Development Projects' High Social Cost Seen
Report examines impact on indigenous populations
BOSTON — THE United Nations Commission on Human Rights has unanimously condemned forced evictions of people for large-scale development projects, moves often involving the resettlement of entire communities.
Meeting in Geneva last week, the commission termed such actions as a "gross violation of human rights."
The evidence against big development projects, most often in the third world, has been mounting as international charities like Oxfam, environmental organizations, and nongovernmental groups have assessed the impact on local populations.
Forced resettlement "rarely turns out well," notes a study released last week by the Panos Institute in London. "In virtually every major scheme across the world, however carefully the resettlement appeared to have been planned, the overall effect on the displaced population has been to increase hardship and suffering."
"What is delivered frequently falls short of what was promised," the report continues. "And the beneficiaries of the project are rarely those who have been resettled."

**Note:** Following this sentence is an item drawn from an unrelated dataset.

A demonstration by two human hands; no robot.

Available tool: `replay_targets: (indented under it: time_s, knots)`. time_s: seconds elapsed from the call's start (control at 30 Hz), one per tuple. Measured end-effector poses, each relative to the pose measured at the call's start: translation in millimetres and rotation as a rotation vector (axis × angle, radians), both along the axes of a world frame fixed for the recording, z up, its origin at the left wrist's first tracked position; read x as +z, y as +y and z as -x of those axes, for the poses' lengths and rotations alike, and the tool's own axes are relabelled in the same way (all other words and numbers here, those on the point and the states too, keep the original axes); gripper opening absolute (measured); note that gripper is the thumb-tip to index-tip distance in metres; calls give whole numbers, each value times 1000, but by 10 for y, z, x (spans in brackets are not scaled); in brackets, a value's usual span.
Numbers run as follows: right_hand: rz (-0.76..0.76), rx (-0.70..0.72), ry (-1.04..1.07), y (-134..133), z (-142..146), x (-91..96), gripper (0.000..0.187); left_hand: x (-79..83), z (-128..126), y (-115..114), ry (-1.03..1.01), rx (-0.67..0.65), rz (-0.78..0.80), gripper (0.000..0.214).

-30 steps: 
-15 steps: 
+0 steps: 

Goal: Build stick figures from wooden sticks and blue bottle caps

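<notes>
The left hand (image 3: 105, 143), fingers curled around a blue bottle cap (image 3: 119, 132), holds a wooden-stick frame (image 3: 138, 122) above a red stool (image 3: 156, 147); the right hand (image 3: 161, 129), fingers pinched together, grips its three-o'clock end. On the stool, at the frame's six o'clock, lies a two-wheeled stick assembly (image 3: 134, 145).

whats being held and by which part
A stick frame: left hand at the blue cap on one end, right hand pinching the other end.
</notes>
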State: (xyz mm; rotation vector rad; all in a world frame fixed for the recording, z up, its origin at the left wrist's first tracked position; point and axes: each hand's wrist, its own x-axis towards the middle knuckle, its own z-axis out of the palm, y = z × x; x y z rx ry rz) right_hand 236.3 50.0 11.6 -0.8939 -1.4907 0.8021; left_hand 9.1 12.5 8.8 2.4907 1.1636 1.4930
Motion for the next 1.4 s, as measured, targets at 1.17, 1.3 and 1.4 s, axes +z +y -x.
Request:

In China more than 10 million people have been displaced by 80,000 dams since 1949. A third of those resettled were so impoverished by the move that "they could not afford proper food and clothing," according to the report.
In India, of 15 million people displaced by dams, reservoirs, industry, and parks since independence 50 years ago, only 4 million have been properly resettled, according to the India Social Institute. The rest ended up flooding into the cities to work as daily wage laborers.
Funding for many of these projects comes from the World Bank, which has projects under way or on the drawing board that would displace a further 3 million people, Panos says. Poor planning, inaccurate cost estimates, and meagre resettlement packages for the people affected are three key problems.
China's Three Gorges Dam project, for example, "will take so long to build that the income from hydroelectricity will not be available for about 20 years," the report says. Western banks and lending agencies have been criticized for their large profits. Much of the foreign exchange generated by big development projects is simply used to repay the loan, Panos says. "In 1985, 81 percent of the consulting services, equipment, and materials brought with World Bank loans were from developed and OPEC countries ."
But the huge projects of the 1970s and 1980s may have had their heyday. Many development experts are coming to view small scale programs as more efficient, cost effective, and less disruptive.
In major projects, women, the poor, and the illiterate are frequently discriminated against in compensation packages, the report says.
As the Economist put it, "If land is to be taken for a development project, it is easiest to take the land from those who are poor, marginalised, and lacking in political power."
In India, one development group found that some projects were begun without giving notice to the local population. Others only notified the largely illerate rural population in writing.
When land is offered in compensation, it is rarely as fertile as the expropriated land. China claims that the farmers to be ousted in the Three Gorges Dam project will be compensated "hectare for hectare." But the land offered is unoccupied because it's not worth farming, the report says. Tribal people without legal documents for their land have sometimes found themselves without compensation altogether.